There has been much discussion in the past about deregulation in Texas and honestly, I never really knew what to make of it. Even though I grew up in Houston, I am slightly embarrassed to admit that I never paid much attention to things like the electricity market or even the oil and gas market (again, this despite the fact my father worked at Enron). So when I heard that Texas had become deregulated, I had no idea what it meant. The only things that came to mind were questions. What is the difference between regulation and deregulation and why should I care? How does it affect me? Thankfully, I have learned a great deal since then, and I’m sharing what I know with you.

Before Texas electricity became deregulated, it was regulated by the state government. The electricity rates were set by the Public Utility Commission of Texas (PUCT), and there was only one provider of the electricity service in each market. That single company was responsible for generating, transmitting, distributing and selling to the consumer. With there being only one company that provided electricity for each city that basically created a monopoly.
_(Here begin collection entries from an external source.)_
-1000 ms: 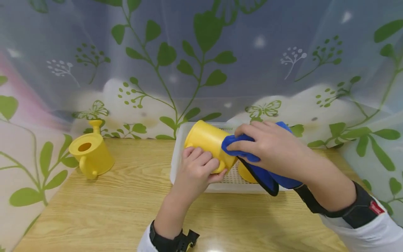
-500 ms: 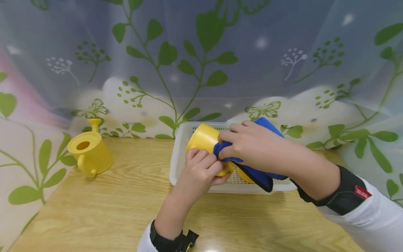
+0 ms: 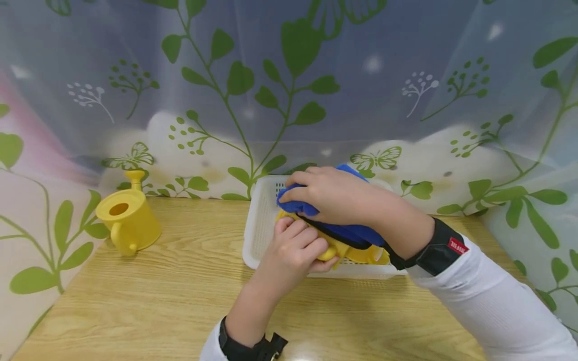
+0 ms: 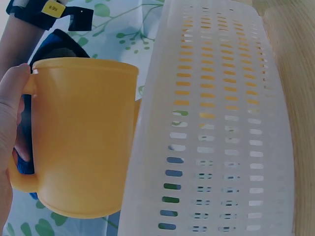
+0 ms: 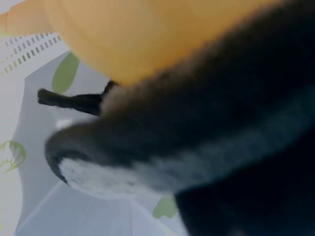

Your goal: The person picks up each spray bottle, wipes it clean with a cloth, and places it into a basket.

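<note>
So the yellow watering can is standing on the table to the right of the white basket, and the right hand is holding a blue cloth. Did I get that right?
Not quite: the head view shows the yellow watering can standing on the table to the left of the white basket. The right hand is holding a blue cloth.

Person wears white sleeves: L sleeve (image 3: 210,350) shows only nr the cuff, R sleeve (image 3: 492,296) runs up the forearm w/ soft creases. Blk band on ea. wrist. L wristband (image 3: 239,347) carries an angular blk bracket (image 3: 278,344); R wristband (image 3: 433,253) is wide, w/ a sm. red tag (image 3: 458,245), white lettering, illegible. L wrist view: R band also has a rect. yellow label (image 4: 53,9) w/ dk print, plus a squared blk tab (image 4: 80,19).
</note>
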`<state>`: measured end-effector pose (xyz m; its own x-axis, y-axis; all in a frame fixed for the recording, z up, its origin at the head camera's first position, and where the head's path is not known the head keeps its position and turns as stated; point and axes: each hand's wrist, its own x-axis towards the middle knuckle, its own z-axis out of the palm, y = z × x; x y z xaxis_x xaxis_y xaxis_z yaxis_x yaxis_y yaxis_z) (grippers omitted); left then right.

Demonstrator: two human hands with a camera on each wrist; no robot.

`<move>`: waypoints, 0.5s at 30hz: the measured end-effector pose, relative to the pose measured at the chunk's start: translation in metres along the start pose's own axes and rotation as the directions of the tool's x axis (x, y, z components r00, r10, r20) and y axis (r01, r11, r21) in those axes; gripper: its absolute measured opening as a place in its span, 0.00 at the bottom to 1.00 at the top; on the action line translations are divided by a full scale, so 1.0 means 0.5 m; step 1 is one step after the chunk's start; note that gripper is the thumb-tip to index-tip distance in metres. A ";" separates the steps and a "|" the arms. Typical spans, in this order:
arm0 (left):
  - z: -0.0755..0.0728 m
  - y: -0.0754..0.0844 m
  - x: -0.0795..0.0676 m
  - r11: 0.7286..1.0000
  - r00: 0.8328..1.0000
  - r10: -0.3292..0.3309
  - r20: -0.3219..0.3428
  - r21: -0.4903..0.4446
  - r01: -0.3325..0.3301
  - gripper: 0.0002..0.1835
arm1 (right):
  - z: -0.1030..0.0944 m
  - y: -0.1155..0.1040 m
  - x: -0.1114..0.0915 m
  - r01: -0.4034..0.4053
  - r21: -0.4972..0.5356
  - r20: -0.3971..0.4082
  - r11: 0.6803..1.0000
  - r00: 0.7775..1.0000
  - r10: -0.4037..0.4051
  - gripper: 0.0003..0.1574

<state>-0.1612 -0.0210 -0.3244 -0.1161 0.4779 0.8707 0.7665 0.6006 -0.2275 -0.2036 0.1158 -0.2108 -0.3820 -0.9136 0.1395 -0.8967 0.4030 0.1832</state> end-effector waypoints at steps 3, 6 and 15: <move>0.001 -0.009 -0.004 1.000 1.000 -0.016 -0.014 0.001 0.016 0.18 | -0.002 0.002 -0.016 0.004 0.078 0.028 0.997 1.000 -0.006 0.16; 0.000 -0.020 -0.009 0.999 0.999 -0.040 -0.035 0.008 0.040 0.18 | -0.009 0.000 -0.038 0.021 0.117 0.046 0.993 0.999 -0.026 0.16; -0.005 -0.031 -0.009 0.997 0.997 -0.034 -0.064 0.071 0.039 0.18 | -0.036 -0.012 -0.098 0.016 0.103 0.115 0.995 0.993 -0.028 0.19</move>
<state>-0.1709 -0.0339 -0.3236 -0.1014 0.4149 0.9042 0.7146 0.6628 -0.2240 -0.1753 0.1593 -0.2011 -0.3798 -0.9248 0.0216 -0.9210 0.3802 0.0844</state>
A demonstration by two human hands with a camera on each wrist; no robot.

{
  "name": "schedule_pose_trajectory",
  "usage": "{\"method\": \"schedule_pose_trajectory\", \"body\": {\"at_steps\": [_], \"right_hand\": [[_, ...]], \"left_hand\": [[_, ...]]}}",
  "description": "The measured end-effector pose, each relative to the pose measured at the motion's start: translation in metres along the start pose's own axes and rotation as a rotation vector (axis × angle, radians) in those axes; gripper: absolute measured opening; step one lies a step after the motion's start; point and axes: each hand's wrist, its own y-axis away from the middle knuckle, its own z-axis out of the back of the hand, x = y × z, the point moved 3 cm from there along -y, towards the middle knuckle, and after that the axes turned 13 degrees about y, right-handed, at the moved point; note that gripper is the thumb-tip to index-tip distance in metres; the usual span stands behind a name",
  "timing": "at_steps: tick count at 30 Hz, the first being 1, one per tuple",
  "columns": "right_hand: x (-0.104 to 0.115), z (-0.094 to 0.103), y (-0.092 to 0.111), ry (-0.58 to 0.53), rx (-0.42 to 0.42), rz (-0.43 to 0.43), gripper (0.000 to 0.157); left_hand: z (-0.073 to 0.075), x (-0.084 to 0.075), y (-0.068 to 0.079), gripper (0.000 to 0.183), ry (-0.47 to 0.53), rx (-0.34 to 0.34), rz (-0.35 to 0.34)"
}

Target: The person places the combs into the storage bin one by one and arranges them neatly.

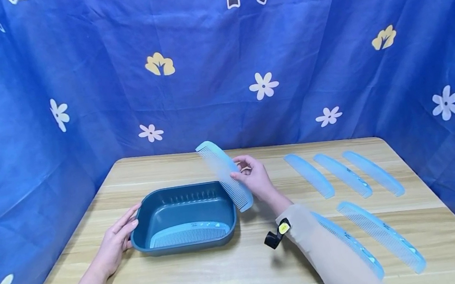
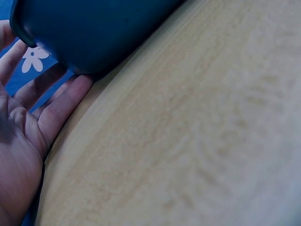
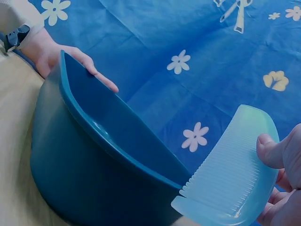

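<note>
In the head view my right hand pinches a pale blue translucent comb between thumb and fingers. This comb is tilted over the right rim of a dark teal plastic basin; in the right wrist view its teeth face the basin. Another blue comb lies flat inside, along the basin's near wall. At the basin's left end my left hand holds the rim and side. The left wrist view shows its fingers against the outer wall, low by the tabletop.
Several similar combs lie on the right of the wooden table: three in a back row, including this comb, and two nearer, including this one. My right forearm partly covers one. A blue patterned cloth hangs around the table.
</note>
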Motion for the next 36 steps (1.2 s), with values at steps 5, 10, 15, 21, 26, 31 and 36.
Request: {"method": "schedule_pose_trajectory", "body": {"at_steps": [5,10,15,21,26,31,36], "right_hand": [[0.020,-0.012,0.006,0.030,0.041,0.010,0.035],[0.028,-0.022,0.006,0.049,0.059,0.032,0.034],[0.020,-0.038,0.000,0.060,0.080,0.062,0.032],[0.010,-0.057,-0.003,0.241,0.086,0.228,0.029],[0.013,-0.068,-0.001,0.394,0.149,0.341,0.029],[0.007,-0.079,-0.001,0.560,0.261,0.327,0.028],[-0.001,-0.093,-0.001,0.701,0.409,0.317,0.025]], "left_hand": [[0.001,0.001,0.001,0.049,-0.002,0.004,-0.005],[0.001,0.001,-0.001,0.049,0.002,0.006,-0.007],[0.002,0.000,0.000,0.048,-0.003,0.002,-0.008],[0.000,0.001,-0.001,0.048,-0.003,0.001,-0.004],[-0.002,0.001,-0.002,0.049,-0.005,0.000,-0.007],[-0.003,0.002,-0.002,0.049,-0.006,0.000,-0.006],[-0.001,0.002,-0.001,0.049,-0.017,-0.012,0.003]]}}
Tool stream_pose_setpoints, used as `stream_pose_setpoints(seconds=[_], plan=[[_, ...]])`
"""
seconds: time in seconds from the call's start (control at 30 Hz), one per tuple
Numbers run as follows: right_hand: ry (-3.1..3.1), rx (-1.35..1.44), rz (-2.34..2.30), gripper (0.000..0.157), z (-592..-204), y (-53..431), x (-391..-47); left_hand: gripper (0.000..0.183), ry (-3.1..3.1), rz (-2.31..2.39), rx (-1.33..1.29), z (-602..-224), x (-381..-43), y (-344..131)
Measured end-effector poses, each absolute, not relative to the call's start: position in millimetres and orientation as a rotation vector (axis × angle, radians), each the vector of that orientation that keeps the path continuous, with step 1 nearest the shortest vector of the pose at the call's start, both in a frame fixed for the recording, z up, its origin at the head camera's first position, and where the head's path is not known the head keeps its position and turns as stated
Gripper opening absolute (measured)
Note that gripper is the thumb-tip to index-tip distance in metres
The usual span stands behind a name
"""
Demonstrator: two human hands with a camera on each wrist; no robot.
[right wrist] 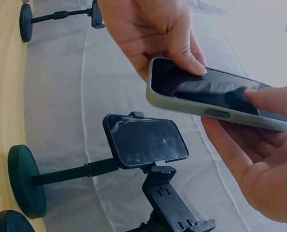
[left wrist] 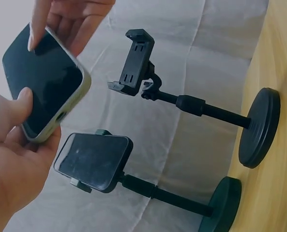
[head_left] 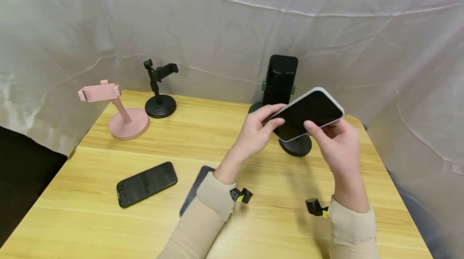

Back in 1999, the Texas Legislature thought that by passing a deregulation law, they could get rid of electric company monopolies and reduce government regulation of electricity rates. The idea was that multiple Retail Electricity Providers (REPs) would create competition, and competition would drive energy prices down. It made sense theoretically, so the laws were changed.

Since then, the majority of Texas has become deregulated except for about 25% that remained how it was. Since the legislation passed, it has allowed consumers to choose where they buy their power (just like they can choose their ISP or cable company). This allowed for competition for the retail component of your electricity service and spurred the creation of multiple REPs.

So was the change to deregulation worth it? Early results include increased consumer protection through the elimination of monopolies and the emergence of competitive forces. Additionally, deregulation has created jobs through the start-up of many REP?s. On the flip side, for the majority of the time Texas has been deregulated, electricity prices have actually gone up, not down. In fact, Texans are consistently paying rates higher than the national average. Some even argue that large corporations are choosing to set up shop and target factory locations where electricity is cheapest. It is hard to tell whether this is an impact of deregulation, or market prices in general, but notable none the less.

One thing is for sure: stakeholders will continue to argue the merits of deregulation for time immemorial. Lawmakers, consumers, suppliers and teachers will debate the good and the bad of it all, which hopefully will lead us to a refined policy that benefits everyone. For now, I will exercise my right to choose electricity in Texas.